A propósito del texto de don Federico Arreola del pasado sábado, intitulado “Mucho Montesquieu + abuso en bebidas espirituosas = espiritismo jurídico mediático”, los suscribientes decidimos explorar su importante opinión y hacer precisiones al mismo, que consideramos oportunas, basados en la idea de que el Derecho, en general, no solamente es una estricta y muy escolarizada interpretación jurídica, sino también política. La legislación electoral mexicana se ha venido haciendo a fuerza de berrinches de la oposición que pierde elecciones (la que sea) y de concesiones de quien las gana por un margen relativamente estrecho (también quien sea). Este paréntesis de alternancia política de 2000 a 2018 vio nacer una suerte de democracia fragmentaria, más que plural, donde ninguna fuerza política tenía la suficiente legitimidad como para imponer un proyecto político. Las reformas y prioridades de gobierno eran negociadas frecuentemente a cambio de una modificación en la legislación electoral para tratar de cargar los dados en favor de las minorías, que acabaron siendo sobre representadas.

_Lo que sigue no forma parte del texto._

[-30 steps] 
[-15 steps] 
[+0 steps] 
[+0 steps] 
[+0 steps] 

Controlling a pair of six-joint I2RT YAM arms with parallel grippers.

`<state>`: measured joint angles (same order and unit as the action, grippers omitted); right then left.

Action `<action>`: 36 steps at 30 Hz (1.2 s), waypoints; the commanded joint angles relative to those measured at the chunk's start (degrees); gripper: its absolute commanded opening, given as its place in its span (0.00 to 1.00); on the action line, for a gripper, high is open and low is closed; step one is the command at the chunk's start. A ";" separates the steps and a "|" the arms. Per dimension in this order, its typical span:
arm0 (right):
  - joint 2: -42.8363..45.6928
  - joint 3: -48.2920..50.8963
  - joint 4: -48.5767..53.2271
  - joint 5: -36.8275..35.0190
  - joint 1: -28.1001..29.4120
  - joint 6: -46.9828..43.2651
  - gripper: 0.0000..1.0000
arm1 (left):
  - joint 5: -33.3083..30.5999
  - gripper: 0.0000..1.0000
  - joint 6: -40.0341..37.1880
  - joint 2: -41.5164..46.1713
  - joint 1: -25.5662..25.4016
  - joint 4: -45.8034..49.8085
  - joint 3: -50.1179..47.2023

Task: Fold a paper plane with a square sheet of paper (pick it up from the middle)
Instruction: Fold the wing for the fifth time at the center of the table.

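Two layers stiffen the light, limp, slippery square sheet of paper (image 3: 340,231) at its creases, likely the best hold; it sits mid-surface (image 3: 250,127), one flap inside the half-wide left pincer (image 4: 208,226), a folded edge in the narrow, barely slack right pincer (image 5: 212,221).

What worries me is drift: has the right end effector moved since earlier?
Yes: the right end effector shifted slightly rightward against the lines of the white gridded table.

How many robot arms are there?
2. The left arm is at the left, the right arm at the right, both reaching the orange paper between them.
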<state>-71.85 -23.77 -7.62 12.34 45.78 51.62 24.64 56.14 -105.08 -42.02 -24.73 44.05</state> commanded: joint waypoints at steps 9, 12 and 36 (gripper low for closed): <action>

Hoy, en cambio, hay una fuerza política que cuenta con una mayoría clara; por fuerza política nos referimos a Morena y sus aliados, no a un único partido.
No es necesario intelectualizar demasiado. Hay dos modelos fundamentales de democracia: la democracia de mayoría o Westminster, cuyo paradigma es Inglaterra, y la democracia de consenso o plural, cuyo paradigma es probablemente Suiza. En Suiza hay cuatro grupos raciales y lingüísticos (alemán, italiano, francés y retorromano) y, por ende, esas diferencias profundas harían que si uno solo de esos grupos impusiera un proyecto político a los demás estaríamos hablando de una invisibilización real de todo un grupo poblacional. Las democracias de mayoría asumen que hay una sociedad hasta cierto punto homogénea, no en cuanto a preferencias políticas, sino en cuanto a rasgos inherentes a la propia sociedad. En México, las normas electorales han adquirido matices de una y otra, no por una lógica inherente de la composición nacional (no hay uno o varios partidos indígenas, por ejemplo) sino con base en las fluctuaciones coyunturales de los partidos políticos en boga. Lo que tenemos es falta de costumbre de que exista una mayoría cuya legitimidad popular se corresponda con la representación legislativa que tiene.
Si las autoridades electorales deciden tratar a los aliados de Morena como minorías que requieren una sobrerrepresentación y así obtener una hipotética mayoría calificada, habrá sustento para criticar esta decisión, porque las minorías reales (ojo, no afirmamos nada sobre su legitimidad, por ejemplo, pero son fuerzas políticas) serán prácticamente invizibilizadas. Pero parece ser que Morena y sus aliados obtuvieron esta mayoría en las urnas, por lo que si se decide en contra de que tengan dicha mayoría calificada, aunque la hayan ganado a través del voto popular, estarían imponiendo una interpretación discutible y elitista (como Pareto entiende las élites) sobre la voluntad popular.
Las categorías con las que hay que analizar la realidad política mexicana ya no son las del año 2006, mucho menos las de 1997, y por eso, cuando las queremos aplicar a lo que hoy sucede, los resultados de cualquier análisis son bastante esquizofrénicos. Es momento de replantearlas.